● WHAT IS REQUIRED
Beneath this line sits some data. Return only its lines from the one holding "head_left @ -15" through the one holding "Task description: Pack", inclusive, exactly, with the images removed.
★ ★ ★ ★ ★ ★ ★
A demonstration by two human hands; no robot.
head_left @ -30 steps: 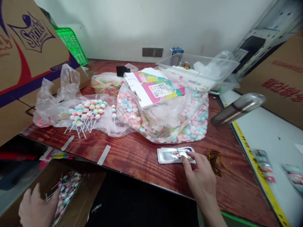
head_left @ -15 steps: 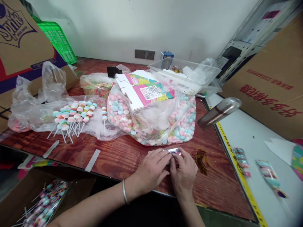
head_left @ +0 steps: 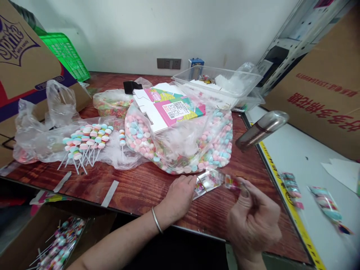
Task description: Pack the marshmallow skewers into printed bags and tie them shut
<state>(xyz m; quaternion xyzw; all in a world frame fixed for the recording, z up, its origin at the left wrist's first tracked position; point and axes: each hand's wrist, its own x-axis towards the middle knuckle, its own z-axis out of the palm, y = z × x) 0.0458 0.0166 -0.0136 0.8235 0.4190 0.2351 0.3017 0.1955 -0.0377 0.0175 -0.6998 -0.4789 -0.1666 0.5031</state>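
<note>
My left hand [head_left: 179, 198] rests on the wooden table [head_left: 146, 183] near its front edge, fingers curled against the end of a small clear printed sleeve bag [head_left: 210, 181]. My right hand [head_left: 253, 221] is raised just right of it, fingers pinched on the other end of that bag, which lifts off the table. Behind the hands lies a big clear bag of pastel candies [head_left: 180, 142]. A row of pastel lollipops on white sticks [head_left: 86, 144] lies at the left on crumpled plastic.
Flat pink cartons [head_left: 168, 107] lie on the candy bag; a clear plastic bin [head_left: 219, 84] stands behind. A metal cylinder [head_left: 261, 129] juts in at right above a white board [head_left: 309, 168] with packed lollipops. Cardboard boxes flank both sides; an open box of lollipops [head_left: 56, 243] sits below left.
My left hand came up from the box at lower left onto the table. Both hands met at the stack of small bags; the right hand has now pulled one bag up and rightward.
</note>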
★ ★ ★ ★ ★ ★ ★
● ANSWER FOR THIS EXERCISE
head_left @ -15 steps: 
head_left @ +0 steps: 
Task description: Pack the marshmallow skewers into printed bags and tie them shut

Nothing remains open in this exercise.